#### Your task
An image-free reproduction of the data below is needed: print it exactly.

#### Information provided
+++

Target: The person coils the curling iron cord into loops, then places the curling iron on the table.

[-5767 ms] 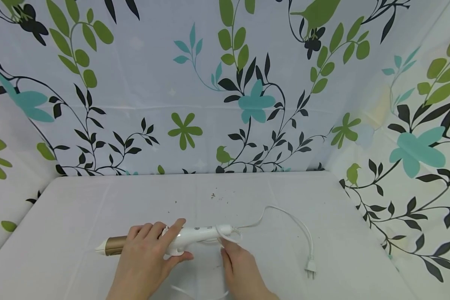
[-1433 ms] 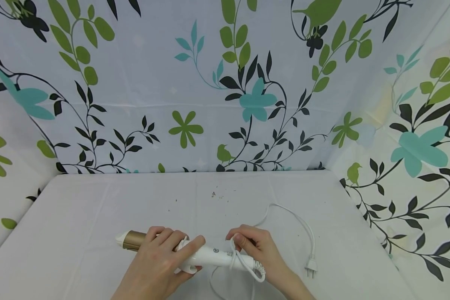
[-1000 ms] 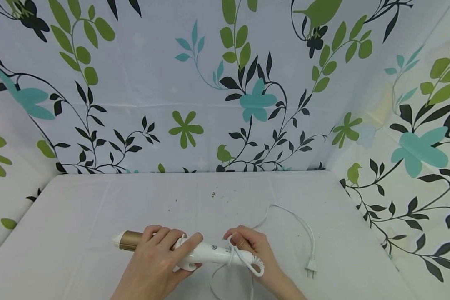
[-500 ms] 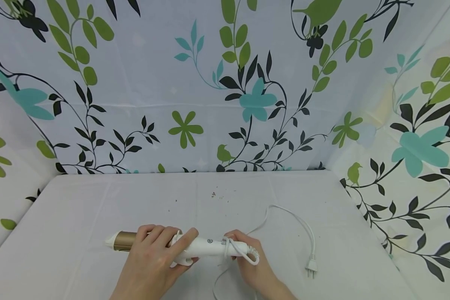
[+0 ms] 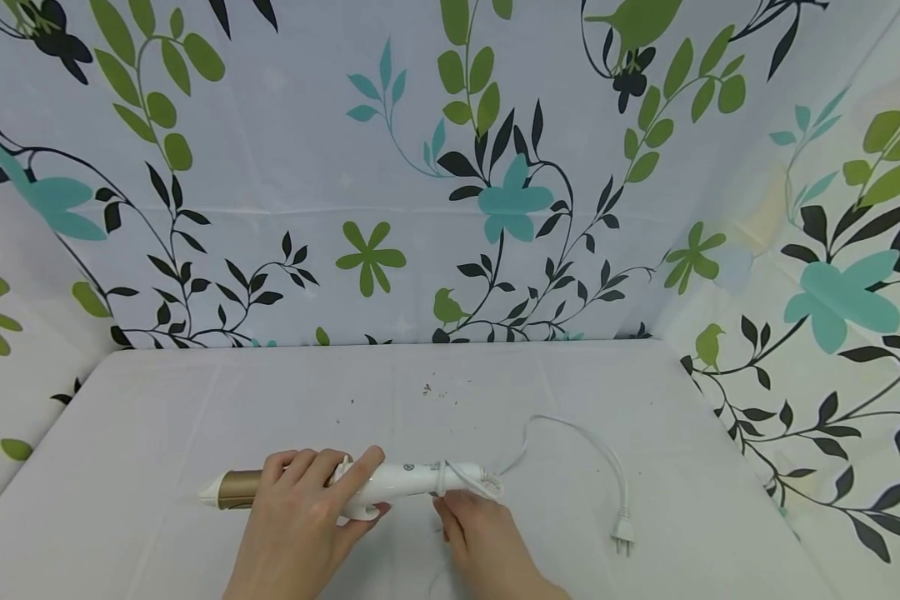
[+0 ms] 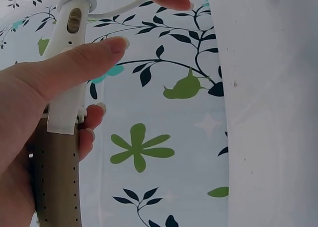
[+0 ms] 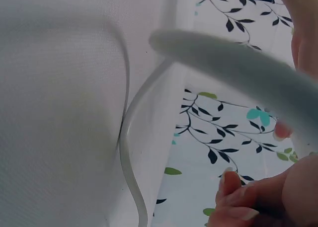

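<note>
I have a white-and-gold curling iron (image 5: 412, 478) over the near half of the white-covered desk (image 5: 157, 433), its tip pointing to the left edge. The left hand (image 5: 292, 517) wraps its middle, partly covering the gold barrel (image 5: 238, 490); the right hand (image 5: 487, 533), fingers curled, pinches the cord (image 7: 126, 162) beside the handle's rear end. The plug (image 5: 623, 530) lies toward the right edge. I judge the body light, rigid and rather slippery, the cord limp; I'd hold the plastic handle, not the barrel.

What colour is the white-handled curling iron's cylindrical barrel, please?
The cylindrical barrel is golden brown, clearest in the head view.
</note>
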Motion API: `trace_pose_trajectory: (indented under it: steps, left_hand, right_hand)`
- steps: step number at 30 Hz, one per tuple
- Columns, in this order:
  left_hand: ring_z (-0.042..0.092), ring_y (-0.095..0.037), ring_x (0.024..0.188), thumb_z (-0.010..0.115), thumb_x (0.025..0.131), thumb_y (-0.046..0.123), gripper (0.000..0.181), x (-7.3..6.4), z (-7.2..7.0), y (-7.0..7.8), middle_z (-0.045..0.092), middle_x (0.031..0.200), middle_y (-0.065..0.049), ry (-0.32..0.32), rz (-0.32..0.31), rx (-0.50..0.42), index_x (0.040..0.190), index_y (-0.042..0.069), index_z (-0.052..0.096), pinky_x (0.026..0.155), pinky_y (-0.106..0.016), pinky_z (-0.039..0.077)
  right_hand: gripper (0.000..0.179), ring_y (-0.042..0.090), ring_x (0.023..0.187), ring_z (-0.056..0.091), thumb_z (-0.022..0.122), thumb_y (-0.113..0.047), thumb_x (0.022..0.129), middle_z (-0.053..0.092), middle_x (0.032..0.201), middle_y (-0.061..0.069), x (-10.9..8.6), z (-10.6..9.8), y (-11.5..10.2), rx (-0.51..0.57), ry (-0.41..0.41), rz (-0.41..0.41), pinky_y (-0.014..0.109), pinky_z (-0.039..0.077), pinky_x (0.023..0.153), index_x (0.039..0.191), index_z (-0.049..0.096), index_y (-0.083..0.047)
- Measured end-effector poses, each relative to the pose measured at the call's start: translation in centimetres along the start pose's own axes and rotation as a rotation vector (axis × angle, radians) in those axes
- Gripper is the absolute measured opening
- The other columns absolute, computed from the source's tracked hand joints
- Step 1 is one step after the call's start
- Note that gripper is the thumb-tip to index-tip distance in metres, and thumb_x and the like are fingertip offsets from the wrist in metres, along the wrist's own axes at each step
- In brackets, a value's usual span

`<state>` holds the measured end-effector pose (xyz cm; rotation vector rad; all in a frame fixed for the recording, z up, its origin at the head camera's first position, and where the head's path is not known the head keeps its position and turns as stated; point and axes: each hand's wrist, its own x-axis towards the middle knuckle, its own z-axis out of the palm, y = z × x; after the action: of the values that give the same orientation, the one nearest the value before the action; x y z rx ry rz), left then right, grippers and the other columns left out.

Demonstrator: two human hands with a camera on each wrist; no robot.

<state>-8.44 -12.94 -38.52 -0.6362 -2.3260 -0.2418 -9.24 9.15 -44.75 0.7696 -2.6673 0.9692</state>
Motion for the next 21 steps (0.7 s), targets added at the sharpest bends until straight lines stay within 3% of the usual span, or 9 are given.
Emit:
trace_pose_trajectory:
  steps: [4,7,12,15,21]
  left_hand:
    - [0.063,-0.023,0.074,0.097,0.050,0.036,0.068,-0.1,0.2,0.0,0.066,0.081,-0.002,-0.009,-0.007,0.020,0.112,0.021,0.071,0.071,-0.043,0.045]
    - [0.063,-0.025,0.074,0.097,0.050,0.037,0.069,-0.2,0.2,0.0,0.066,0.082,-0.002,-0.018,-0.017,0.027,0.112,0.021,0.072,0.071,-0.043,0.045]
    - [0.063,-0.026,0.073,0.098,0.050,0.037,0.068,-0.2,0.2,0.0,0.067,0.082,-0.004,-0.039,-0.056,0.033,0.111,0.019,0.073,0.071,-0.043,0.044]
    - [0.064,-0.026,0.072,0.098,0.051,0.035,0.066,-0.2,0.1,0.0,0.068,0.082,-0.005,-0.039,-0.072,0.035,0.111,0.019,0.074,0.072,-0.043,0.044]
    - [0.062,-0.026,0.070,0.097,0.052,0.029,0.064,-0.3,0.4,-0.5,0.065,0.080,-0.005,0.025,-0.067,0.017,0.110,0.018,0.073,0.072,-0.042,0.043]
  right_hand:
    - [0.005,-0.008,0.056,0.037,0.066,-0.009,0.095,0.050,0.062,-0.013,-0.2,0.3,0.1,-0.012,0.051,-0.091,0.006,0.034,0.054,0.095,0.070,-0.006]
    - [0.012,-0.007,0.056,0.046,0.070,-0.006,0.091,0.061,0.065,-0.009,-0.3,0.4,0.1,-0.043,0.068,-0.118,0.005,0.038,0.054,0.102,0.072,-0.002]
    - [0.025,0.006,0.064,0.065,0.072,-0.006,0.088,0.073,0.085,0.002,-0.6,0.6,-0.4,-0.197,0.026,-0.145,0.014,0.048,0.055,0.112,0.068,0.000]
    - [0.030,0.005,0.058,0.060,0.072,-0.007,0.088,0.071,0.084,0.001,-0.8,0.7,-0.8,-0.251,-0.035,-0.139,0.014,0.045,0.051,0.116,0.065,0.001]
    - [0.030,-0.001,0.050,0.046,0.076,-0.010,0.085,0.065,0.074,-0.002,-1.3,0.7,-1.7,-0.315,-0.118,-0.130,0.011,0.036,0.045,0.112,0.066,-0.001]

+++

#### Finished task
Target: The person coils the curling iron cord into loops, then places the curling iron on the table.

[-5767 ms] 
[-1433 ms] 
[-1000 ms] 
[-500 ms] 
[+0 ms] 
[+0 ms] 
[+0 ms] 

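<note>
I have a white-and-gold curling iron (image 5: 412, 478) over the near half of the white-covered desk (image 5: 157, 433), its tip pointing to the left edge. The left hand (image 5: 292, 517) wraps its middle, partly covering the gold barrel (image 5: 238, 490); the right hand (image 5: 487, 533), fingers curled, pinches the cord (image 7: 126, 162) beside the handle's rear end. The plug (image 5: 623, 530) lies toward the right edge. I judge the body light, rigid and rather slippery, the cord limp; I'd hold the plastic handle, not the barrel.

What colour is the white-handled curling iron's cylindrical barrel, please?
The cylindrical barrel is golden brown, clearest in the head view.
</note>
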Motion API: `trace_pose_trajectory: (indented under it: steps, left_hand, right_hand)`
- steps: step number at 30 Hz, one per tuple
- Columns, in this order:
  left_hand: ring_z (-0.042..0.092), ring_y (-0.095..0.037), ring_x (0.024..0.188), thumb_z (-0.010..0.115), thumb_x (0.025..0.131), thumb_y (-0.046..0.123), gripper (0.000..0.181), x (-7.3..6.4), z (-7.2..7.0), y (-7.0..7.8), middle_z (-0.045..0.092), middle_x (0.031..0.200), middle_y (-0.065..0.049), ry (-0.32..0.32), rz (-0.32..0.31), rx (-0.50..0.42), index_x (0.040..0.190), index_y (-0.042..0.069), index_z (-0.052..0.096), pinky_x (0.026..0.155), pinky_y (-0.106..0.016), pinky_z (-0.039..0.077)
  right_hand: gripper (0.000..0.179), ring_y (-0.042..0.090), ring_x (0.023..0.187), ring_z (-0.056..0.091), thumb_z (-0.022..0.122), thumb_y (-0.113..0.047), thumb_x (0.022..0.129), middle_z (-0.053..0.092), middle_x (0.032..0.201), middle_y (-0.061..0.069), x (-10.9..8.6), z (-10.6..9.8), y (-11.5..10.2), rx (-0.51..0.57), ry (-0.41..0.41), rz (-0.41..0.41), pinky_y (-0.014..0.109), pinky_z (-0.039..0.077), pinky_x (0.023..0.153), index_x (0.039..0.191), index_z (-0.049..0.096), index_y (-0.083..0.047)
- Measured end-effector poses, each relative to the pose measured at the call's start: translation in centimetres along the start pose's own axes and rotation as a rotation vector (axis × angle, radians) in those axes
- Gripper is the absolute measured opening
- The other columns absolute, computed from the source's tracked hand joints
- Step 1 is one step after the call's start
- Note that gripper is the thumb-tip to index-tip distance in metres, and thumb_x and the like are fingertip offsets from the wrist in metres, along the wrist's own axes at each step
- In brackets, a value's usual span

`<state>` holds the measured end-effector pose (xyz cm; rotation vector rad; all in a frame fixed for the recording, z up, its origin at the head camera's first position, and where the head's path is not known the head keeps its position and turns as stated; point and axes: each hand's wrist, its own x-axis towards the middle knuckle, its own z-axis out of the palm, y = z × x; after the action: of the values that give the same orientation, the one nearest the value before the action; x y z rx ry rz), left then right, grippers and the other columns left out.

Demonstrator: two human hands with a camera on each wrist; no robot.

<state>-8.44 -12.94 -38.52 -0.6362 -2.3260 -0.2418 -9.24 9.15 -44.75 0.7696 -2.6673 0.9692</state>
Motion for the next 21 steps (0.7 s), targets added at the sharpest bends until straight lines stay within 3% of the usual span, or 9 are given.
Emit:
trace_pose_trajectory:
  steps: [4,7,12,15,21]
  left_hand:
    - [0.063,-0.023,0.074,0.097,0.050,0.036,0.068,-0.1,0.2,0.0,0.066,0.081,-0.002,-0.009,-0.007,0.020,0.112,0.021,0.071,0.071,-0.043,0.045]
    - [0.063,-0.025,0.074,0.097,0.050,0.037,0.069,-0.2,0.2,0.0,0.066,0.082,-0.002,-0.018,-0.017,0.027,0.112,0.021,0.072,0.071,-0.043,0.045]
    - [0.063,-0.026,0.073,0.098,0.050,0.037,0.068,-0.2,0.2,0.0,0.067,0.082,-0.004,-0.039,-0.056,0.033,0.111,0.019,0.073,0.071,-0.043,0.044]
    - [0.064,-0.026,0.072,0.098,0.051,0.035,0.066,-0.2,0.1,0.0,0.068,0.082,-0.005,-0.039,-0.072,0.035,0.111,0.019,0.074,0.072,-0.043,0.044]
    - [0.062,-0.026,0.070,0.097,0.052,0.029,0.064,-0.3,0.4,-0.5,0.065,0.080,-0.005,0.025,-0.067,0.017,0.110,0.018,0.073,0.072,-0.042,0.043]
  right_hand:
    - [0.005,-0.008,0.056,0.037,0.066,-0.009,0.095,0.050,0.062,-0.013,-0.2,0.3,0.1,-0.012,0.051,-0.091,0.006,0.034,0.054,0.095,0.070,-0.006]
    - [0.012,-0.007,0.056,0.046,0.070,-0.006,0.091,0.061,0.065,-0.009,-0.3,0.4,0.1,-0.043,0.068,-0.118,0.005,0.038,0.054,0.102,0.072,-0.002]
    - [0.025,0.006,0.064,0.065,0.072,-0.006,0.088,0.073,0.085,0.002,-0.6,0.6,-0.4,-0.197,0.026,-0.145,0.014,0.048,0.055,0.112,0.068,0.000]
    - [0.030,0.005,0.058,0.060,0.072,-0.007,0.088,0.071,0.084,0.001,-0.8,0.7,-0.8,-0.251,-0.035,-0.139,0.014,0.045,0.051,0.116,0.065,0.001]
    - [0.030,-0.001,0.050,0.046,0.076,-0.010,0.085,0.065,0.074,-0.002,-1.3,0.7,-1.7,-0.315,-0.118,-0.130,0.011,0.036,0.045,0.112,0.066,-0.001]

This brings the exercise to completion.